As fruitful as this approach has been, its utility remains less clear. Transboundary environmental issues in North America, like those in other regions, are a heterogeneous assortment, consisting of different types of problems often [End Page 176] nested within one another. Different issues implicate different actors and ecological processes, and thus potentially vary in terms of the relevance of transboundary networks and the organizations that engage with them. Furthermore, the existence of such institutional features does not necessarily mean that they include the range of stakeholders necessary for their effectiveness. Thus transboundary environmental networks on the North American scale likely have limitations, both as analytical units and as institutional constructs facilitating environmental governance. The three books reviewed below underscore these limits—intentionally or otherwise. All identify the normative ideal of inclusive networks sharing information and building capacity, and yet they all find practice falling far short, at least tacitly calling into question the utility of the network approach to transboundary North American environmental governance.

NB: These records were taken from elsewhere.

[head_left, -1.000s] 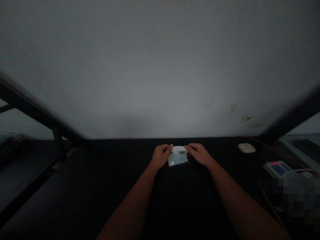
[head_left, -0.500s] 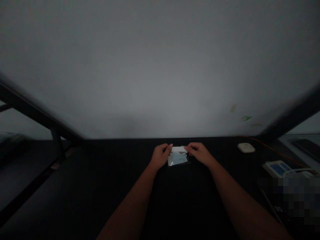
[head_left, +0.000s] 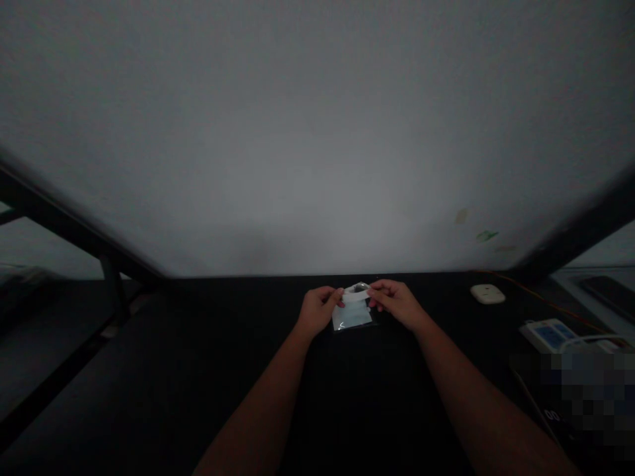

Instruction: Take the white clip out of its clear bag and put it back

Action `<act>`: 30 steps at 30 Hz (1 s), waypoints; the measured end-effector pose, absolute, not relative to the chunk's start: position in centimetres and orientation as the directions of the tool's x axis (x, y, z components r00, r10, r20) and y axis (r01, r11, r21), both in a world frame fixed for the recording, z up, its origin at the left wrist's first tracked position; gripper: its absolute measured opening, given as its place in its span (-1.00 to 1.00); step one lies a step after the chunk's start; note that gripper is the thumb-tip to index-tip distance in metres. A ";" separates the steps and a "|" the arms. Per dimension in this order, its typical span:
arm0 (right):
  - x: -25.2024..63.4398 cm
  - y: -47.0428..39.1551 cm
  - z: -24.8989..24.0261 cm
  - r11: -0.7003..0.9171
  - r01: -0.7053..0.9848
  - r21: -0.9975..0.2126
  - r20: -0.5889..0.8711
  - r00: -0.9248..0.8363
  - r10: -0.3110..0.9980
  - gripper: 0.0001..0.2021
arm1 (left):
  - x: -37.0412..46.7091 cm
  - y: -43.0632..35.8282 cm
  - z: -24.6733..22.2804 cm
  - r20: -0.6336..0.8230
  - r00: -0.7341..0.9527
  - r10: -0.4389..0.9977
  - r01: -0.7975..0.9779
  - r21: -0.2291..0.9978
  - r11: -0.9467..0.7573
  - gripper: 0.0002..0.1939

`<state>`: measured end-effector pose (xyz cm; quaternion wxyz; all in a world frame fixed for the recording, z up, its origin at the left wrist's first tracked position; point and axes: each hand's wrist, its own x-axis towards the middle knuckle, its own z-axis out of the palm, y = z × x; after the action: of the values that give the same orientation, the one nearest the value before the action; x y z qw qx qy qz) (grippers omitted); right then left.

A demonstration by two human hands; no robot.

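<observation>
Left hand: fingers curled, thumb and fingertips pinching the left top corner of the bag.
Right hand: likewise closed in a pinch, on the right top corner of the bag's mouth.
Bag, place: held between the two hands at the far middle of the desk, close to the wall; whether its lower edge rests on the desk I cannot tell.
Bag, handling: judged very light, thin and limp; the film looks slippery and would crumple or tear under a hard pull. It is best held at the stiffer top rim, one corner to each hand, as now.
Bag, look: small, clear plastic, glossy, pale bluish-white against the dark desk; the top rim bows upward into a whitish band and the mouth seems slightly parted. Something dark shows at the mouth, too small to tell.
Desk: black, dim.
Far right: a small white oval device.
Right, nearer: a white power strip with blue switches, and an orange cable running beside it.
</observation>
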<state>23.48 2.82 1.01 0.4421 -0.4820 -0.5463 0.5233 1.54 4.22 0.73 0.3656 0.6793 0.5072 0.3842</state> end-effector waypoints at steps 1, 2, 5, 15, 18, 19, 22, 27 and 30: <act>23.5 2.9 0.9 -0.021 0.030 -0.999 -0.025 -0.144 0.989 -0.65 | 1.6 4.3 0.7 0.155 0.191 0.969 0.359 0.908 -0.216 -0.58; 23.5 2.9 0.8 -0.023 0.002 -1.000 -0.023 -0.141 0.990 -0.64 | 1.6 4.3 0.6 0.158 0.192 0.969 0.305 0.929 -0.212 -0.62; 23.6 2.9 0.7 -0.003 -0.039 -0.999 0.002 -0.127 0.992 -0.67 | 1.6 4.5 0.2 0.171 0.177 0.969 0.197 0.959 -0.205 -0.68; 23.7 3.2 0.2 0.014 -0.034 -0.999 0.017 -0.096 0.995 -0.70 | 1.2 4.6 0.1 0.187 0.195 0.963 0.230 0.945 -0.231 -0.69; 23.7 3.2 0.1 0.001 -0.042 -0.999 0.004 -0.091 0.996 -0.70 | 1.3 4.5 0.2 0.191 0.206 0.960 0.245 0.939 -0.240 -0.70; 23.7 3.3 0.1 -0.003 -0.048 -0.999 0.002 -0.087 0.996 -0.71 | 1.3 4.5 0.3 0.197 0.209 0.958 0.262 0.932 -0.249 -0.71; 23.8 3.3 0.1 -0.005 -0.058 -0.998 -0.001 -0.078 0.997 -0.72 | 1.4 4.4 0.4 0.209 0.220 0.953 0.331 0.903 -0.275 -0.75; 23.9 3.4 -0.1 -0.004 -0.061 -0.998 -0.002 -0.040 0.999 -0.69 | 1.3 4.0 0.2 0.269 0.224 0.937 0.427 0.837 -0.342 -0.65; 23.9 3.5 -0.2 -0.013 -0.143 -0.990 -0.016 0.020 1.000 -0.69 | 1.2 3.8 0.2 0.293 0.342 0.893 0.506 0.743 -0.438 -0.29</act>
<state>23.90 3.51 -0.18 0.5362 -0.4717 -0.4538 0.5329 1.19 3.76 0.24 0.2750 0.7716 0.4534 0.3515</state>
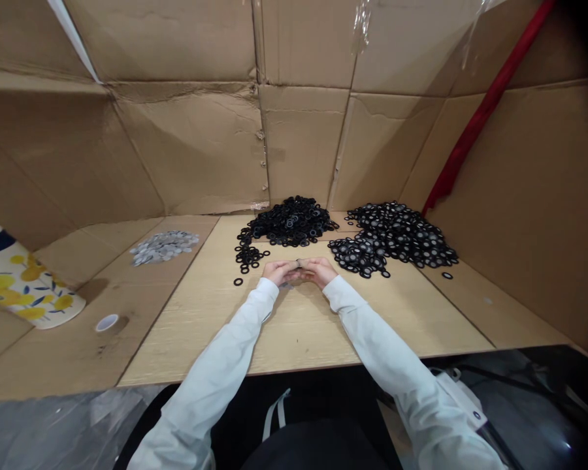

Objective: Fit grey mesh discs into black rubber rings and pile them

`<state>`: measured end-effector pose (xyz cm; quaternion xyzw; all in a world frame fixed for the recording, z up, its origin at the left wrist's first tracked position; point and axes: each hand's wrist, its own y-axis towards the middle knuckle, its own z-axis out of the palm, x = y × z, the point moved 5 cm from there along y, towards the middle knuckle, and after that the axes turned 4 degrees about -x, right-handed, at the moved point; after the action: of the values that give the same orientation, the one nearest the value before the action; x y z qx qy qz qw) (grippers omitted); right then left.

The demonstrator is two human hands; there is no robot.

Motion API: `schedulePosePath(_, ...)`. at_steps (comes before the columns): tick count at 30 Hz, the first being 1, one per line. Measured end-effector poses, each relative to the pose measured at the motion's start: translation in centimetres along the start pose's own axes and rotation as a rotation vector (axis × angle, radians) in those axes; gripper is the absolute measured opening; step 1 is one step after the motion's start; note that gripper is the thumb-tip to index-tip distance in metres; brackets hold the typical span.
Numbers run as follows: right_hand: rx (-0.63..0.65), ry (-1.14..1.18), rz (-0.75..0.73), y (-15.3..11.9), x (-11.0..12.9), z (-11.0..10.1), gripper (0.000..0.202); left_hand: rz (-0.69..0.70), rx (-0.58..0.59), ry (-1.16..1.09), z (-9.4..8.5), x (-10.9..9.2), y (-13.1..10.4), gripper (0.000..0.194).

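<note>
My left hand point(277, 271) and my right hand point(320, 270) meet above the middle of the table, fingertips together. Both are closed in a pinch on a small black ring point(298, 264), which the fingers mostly hide. Just beyond my left hand lies a heap of black rings point(294, 219), with several loose ones trailing to its left. To the right of my right hand spreads a pile of black rings with pale grey centres point(396, 235). Farther left is a flat pile of pale grey discs point(164, 247). Something small and greyish shows under my hands, too unclear to name.
Cardboard walls point(304, 143) enclose the back and sides of the wooden table point(191, 346). At left stand a flower-patterned container point(29, 287) and a small white round lid-like piece point(106, 322). A red strip point(485, 117) hangs down the right wall.
</note>
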<state>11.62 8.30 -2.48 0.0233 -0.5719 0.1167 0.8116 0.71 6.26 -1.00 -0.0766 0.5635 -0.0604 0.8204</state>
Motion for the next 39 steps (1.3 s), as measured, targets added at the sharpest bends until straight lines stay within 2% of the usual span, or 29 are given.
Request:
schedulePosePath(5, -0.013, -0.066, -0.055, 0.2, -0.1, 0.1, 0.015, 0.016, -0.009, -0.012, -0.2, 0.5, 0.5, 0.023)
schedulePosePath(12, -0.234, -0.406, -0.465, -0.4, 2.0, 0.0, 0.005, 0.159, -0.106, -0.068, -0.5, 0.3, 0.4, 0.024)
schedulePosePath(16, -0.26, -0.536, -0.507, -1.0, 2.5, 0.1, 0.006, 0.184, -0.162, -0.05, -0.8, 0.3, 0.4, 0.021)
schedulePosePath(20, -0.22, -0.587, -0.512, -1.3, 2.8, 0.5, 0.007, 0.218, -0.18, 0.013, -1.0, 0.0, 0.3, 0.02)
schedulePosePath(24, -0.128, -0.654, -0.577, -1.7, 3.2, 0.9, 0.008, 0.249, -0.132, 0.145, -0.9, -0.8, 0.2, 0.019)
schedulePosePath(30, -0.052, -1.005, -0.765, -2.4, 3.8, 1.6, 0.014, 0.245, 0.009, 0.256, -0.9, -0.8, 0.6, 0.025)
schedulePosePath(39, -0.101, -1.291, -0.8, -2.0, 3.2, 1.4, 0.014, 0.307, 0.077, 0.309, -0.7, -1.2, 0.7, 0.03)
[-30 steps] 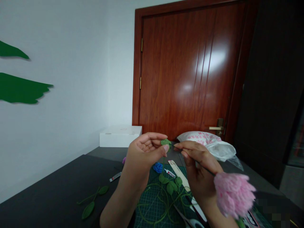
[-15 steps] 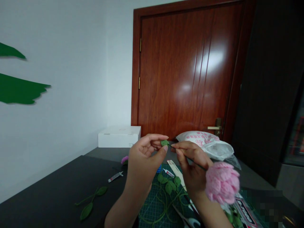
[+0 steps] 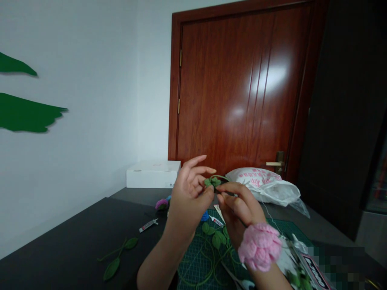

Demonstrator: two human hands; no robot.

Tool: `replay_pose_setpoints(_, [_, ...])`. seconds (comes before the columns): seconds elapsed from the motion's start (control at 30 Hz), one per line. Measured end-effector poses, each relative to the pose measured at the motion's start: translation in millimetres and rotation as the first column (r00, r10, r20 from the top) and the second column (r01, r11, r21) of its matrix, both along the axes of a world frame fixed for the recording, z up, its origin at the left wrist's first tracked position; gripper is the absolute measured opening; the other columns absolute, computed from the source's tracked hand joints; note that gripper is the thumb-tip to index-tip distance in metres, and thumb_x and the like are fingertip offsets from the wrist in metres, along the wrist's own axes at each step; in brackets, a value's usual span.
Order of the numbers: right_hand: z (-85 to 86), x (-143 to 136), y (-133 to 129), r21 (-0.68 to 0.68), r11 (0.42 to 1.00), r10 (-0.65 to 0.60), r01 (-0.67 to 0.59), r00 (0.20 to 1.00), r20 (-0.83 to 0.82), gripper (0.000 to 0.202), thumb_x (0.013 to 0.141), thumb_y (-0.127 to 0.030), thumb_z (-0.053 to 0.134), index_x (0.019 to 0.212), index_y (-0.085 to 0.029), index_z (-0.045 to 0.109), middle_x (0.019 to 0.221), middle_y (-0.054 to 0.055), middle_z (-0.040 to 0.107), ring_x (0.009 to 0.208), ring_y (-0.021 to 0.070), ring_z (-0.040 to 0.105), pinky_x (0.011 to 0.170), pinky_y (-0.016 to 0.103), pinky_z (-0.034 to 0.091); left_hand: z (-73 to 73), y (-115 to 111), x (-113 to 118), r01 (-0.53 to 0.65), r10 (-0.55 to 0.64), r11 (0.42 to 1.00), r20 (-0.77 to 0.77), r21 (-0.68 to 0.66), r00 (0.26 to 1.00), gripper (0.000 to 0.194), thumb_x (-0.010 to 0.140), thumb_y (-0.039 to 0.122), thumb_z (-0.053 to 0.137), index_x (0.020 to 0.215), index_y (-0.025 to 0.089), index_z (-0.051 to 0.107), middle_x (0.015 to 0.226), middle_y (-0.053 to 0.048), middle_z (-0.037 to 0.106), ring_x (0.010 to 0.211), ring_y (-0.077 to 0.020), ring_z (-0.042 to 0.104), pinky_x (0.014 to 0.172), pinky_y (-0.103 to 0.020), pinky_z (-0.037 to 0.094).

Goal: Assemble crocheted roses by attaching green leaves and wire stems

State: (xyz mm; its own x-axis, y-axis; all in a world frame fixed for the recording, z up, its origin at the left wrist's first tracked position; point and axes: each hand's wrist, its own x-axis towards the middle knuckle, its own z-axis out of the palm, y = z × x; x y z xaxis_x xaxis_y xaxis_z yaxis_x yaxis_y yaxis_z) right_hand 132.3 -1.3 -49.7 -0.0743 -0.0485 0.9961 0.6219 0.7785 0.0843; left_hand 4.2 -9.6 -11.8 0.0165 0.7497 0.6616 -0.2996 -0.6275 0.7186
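My left hand (image 3: 192, 193) pinches a small green crocheted piece (image 3: 212, 182) between thumb and finger, its other fingers raised and spread. From the right, the thumb and index finger of my right hand (image 3: 240, 203) close at the edge of that piece, on the stem of a pink crocheted flower; the stem is mostly hidden by the fingers. The pink flower (image 3: 260, 246) hangs in front of my right wrist. A thin green strand curves above my right fingertips. Below the hands, green crocheted leaves (image 3: 217, 238) with long stems lie on a green cutting mat (image 3: 193, 257).
Scissors (image 3: 246, 284) lie at the mat's near edge. Small tubes (image 3: 148, 225) and a leaf sprig (image 3: 112, 269) rest on the dark table at left. A purple flower (image 3: 161, 204), a white box (image 3: 152, 174) and a plastic bag (image 3: 263, 183) are farther back.
My right hand has turned and its fingertips have come closer to the left thumb. The pink flower has swung left and down, and more of the green piece shows.
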Motion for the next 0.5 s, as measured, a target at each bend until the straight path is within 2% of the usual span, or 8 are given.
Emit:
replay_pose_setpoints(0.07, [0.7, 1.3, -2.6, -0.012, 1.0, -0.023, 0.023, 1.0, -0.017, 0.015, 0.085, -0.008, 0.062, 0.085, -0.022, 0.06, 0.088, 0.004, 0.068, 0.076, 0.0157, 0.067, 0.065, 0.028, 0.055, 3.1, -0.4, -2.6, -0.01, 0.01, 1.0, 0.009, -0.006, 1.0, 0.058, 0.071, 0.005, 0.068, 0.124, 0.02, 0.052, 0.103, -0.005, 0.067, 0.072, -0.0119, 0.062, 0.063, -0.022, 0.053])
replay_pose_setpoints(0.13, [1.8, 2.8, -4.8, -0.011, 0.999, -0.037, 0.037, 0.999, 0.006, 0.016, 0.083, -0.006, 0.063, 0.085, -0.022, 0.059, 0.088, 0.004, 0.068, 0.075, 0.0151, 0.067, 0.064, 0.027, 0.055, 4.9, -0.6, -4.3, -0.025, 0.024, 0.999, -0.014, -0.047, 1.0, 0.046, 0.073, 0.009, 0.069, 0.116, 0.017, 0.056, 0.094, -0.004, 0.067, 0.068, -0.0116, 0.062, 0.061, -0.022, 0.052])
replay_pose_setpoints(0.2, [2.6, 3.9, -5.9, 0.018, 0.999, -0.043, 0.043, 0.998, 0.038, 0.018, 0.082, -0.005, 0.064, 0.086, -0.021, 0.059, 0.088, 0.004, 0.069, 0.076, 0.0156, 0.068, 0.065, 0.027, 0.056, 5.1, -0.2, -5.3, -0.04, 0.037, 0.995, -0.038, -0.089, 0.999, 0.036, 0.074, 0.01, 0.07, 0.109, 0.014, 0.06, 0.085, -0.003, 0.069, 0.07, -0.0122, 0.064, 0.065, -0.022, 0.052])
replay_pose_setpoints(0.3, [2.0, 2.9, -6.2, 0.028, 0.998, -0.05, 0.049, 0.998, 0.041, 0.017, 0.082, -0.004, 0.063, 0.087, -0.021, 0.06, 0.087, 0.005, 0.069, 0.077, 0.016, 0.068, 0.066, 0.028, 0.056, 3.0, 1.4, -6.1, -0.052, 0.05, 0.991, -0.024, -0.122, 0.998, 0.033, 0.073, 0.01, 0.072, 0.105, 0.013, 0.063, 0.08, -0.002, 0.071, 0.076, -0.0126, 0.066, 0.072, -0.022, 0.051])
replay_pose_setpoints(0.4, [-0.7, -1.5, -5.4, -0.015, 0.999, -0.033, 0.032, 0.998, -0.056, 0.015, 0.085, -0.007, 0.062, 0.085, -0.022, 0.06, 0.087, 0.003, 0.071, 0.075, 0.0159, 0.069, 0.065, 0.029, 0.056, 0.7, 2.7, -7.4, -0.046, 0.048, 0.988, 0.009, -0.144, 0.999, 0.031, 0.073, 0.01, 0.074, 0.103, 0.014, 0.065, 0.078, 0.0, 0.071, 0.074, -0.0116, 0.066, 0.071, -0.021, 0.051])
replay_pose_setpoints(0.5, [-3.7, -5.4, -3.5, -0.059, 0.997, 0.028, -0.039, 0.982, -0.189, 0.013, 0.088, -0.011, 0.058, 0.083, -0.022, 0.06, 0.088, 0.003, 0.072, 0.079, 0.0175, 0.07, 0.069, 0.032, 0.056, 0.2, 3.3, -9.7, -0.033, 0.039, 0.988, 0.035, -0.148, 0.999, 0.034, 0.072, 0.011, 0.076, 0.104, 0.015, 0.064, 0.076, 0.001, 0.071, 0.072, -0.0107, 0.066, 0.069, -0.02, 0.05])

At the vanguard of the new movement is Environmental Policy in North America: Approaches, Capacity, and the Management of Transboundary Issues, by Robert Healey, Debora VanNijnatten, and Marcela Lopez-Vallejo. Here the authors have engaged in the ambitious project of circumscribing and defining what North American environmental governance consists of, and exploring the relevant domestic, bilateral, and trilateral institutions already in place. They argue that despite different legal frameworks and political cultures among Canada, the United States, and Mexico, their approaches to addressing diverse environmental issues are not so different as to present a substantial hindrance for trilateral cooperation. Rather, the problem is one of environmental governance capacity, defined as “the ability to propose, plan, choose a course of action, implement, and evaluate an effective policy” (p. 6). To enhance capacity and, to the extent necessary, bridge national policy differences, the authors propose three “critical functions for transboundary governance mechanisms” (p. 7), namely: creating comprehensive and stable transboundary networks, enabling mutual learning and information exchange, and facilitating the provision of resources.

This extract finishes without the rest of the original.